BookmarkSubscribeRSS Feed
🔒 This topic is solved and locked. Need further help from the community? Please sign in and ask a new question.
texasmfp
Lapis Lazuli | Level 10

Just ran 6546 combinations in 41 minutes (need a faster computer!).  I learned a lot from this discussion. 

 

Thanks to all.

Kurt_Bremser
Super User

@texasmfp wrote:
Thanks Tom. I have no idea what you just said. Subsetting, scalable are meaningless terms to me. I am a novice.

Subsetting: taking a part out of a greater amount of data, which may be variables within an observation, or a dataset. In SAS parlance, "subsetting" is often used in "subsetting if", which is this construct:

if <condition>;

an "if" statement without a "then". It means that if the condition is not met, the rest of the data step iteration (including any output) is skipped. This is used similar to a where condition, but can use variables created in the data step.

 

Scalable: means that a process will work for any conceivable amount of data, with no consequences except more resource usage and longer run times. In your case, the process did not scale, because you used a very limited tool (64K is really small nowadays) along the way.

ballardw
Super User

An example using a data set you should have access to.

 

First create a data set of the variables whose values you want to keep (or exclude about the same difficulty).

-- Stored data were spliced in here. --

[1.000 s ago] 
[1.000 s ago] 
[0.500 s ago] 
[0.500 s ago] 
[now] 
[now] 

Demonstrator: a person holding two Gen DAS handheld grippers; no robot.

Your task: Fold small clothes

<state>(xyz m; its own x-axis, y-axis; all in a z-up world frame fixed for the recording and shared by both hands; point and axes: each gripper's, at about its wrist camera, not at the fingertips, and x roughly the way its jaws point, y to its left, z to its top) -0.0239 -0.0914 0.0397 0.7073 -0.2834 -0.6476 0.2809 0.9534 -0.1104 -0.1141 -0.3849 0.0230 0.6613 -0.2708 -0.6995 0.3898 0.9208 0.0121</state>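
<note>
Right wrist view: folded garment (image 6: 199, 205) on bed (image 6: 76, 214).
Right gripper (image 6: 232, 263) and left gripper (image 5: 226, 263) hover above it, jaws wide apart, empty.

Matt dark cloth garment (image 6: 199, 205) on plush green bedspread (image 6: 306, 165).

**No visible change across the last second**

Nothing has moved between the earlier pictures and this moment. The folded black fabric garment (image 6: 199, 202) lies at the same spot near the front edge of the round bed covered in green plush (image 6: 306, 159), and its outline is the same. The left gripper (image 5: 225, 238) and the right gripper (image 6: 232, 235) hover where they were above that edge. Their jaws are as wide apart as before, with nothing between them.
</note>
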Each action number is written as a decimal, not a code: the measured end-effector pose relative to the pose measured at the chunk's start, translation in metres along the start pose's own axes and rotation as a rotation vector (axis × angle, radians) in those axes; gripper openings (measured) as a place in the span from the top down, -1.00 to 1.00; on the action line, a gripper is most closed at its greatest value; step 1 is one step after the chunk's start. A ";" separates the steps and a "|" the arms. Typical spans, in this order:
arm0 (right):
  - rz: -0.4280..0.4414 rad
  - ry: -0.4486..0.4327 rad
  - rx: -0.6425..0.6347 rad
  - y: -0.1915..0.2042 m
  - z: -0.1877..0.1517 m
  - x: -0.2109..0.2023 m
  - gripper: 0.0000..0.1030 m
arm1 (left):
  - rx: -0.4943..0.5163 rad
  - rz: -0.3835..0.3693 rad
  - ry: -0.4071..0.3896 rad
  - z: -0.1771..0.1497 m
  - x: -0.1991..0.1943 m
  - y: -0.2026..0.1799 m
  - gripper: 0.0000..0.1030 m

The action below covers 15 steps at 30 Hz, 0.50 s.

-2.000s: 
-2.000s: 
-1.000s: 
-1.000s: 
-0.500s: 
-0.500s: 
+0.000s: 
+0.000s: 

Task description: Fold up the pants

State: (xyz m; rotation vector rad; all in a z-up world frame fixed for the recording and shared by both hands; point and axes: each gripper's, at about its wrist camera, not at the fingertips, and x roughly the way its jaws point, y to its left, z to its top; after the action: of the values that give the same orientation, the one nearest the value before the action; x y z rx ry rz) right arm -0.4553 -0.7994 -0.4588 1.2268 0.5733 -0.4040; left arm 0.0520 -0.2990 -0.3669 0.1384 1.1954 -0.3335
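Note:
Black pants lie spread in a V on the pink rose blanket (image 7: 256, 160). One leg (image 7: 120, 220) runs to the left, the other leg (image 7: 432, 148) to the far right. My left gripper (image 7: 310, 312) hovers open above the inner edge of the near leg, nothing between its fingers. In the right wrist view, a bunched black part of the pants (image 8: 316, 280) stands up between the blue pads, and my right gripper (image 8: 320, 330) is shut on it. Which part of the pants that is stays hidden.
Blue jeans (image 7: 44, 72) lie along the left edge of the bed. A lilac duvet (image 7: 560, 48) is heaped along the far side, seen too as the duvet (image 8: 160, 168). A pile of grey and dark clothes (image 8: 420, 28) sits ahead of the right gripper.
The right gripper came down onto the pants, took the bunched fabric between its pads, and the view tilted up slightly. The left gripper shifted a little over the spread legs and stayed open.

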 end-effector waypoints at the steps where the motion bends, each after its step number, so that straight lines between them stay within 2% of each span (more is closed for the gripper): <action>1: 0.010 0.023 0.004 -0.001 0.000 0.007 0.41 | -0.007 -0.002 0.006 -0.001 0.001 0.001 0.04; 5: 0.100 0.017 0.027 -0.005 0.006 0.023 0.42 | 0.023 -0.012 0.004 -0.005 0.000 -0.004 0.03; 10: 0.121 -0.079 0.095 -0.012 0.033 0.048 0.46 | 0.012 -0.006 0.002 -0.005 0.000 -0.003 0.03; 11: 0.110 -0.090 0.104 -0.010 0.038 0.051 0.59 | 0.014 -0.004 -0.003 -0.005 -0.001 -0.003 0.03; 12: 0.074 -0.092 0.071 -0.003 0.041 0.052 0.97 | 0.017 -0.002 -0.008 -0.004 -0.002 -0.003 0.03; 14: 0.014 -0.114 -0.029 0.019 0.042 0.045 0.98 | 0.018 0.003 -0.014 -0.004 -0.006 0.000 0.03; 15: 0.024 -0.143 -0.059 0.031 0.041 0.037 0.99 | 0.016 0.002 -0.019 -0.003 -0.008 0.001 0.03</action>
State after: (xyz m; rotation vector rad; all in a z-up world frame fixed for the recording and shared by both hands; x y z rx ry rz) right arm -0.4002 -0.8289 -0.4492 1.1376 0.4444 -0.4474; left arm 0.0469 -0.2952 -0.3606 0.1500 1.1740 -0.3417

This data set will contain a value that I know does not actually exist in the data set I am going to extract from:

data work.names;
    length name  $ 8;
    input name;
datalines;
Alice
Judy
Henry
Jacques
;
run;

Now use proc sql to find the values that have matching names.

data work.names;
    length name  $ 8;
    input name;
datalines;
Alice
Judy
Henry
Jacques
;
run;

If you look at the data set work.want you will find that only records with matching values of Name are in the output.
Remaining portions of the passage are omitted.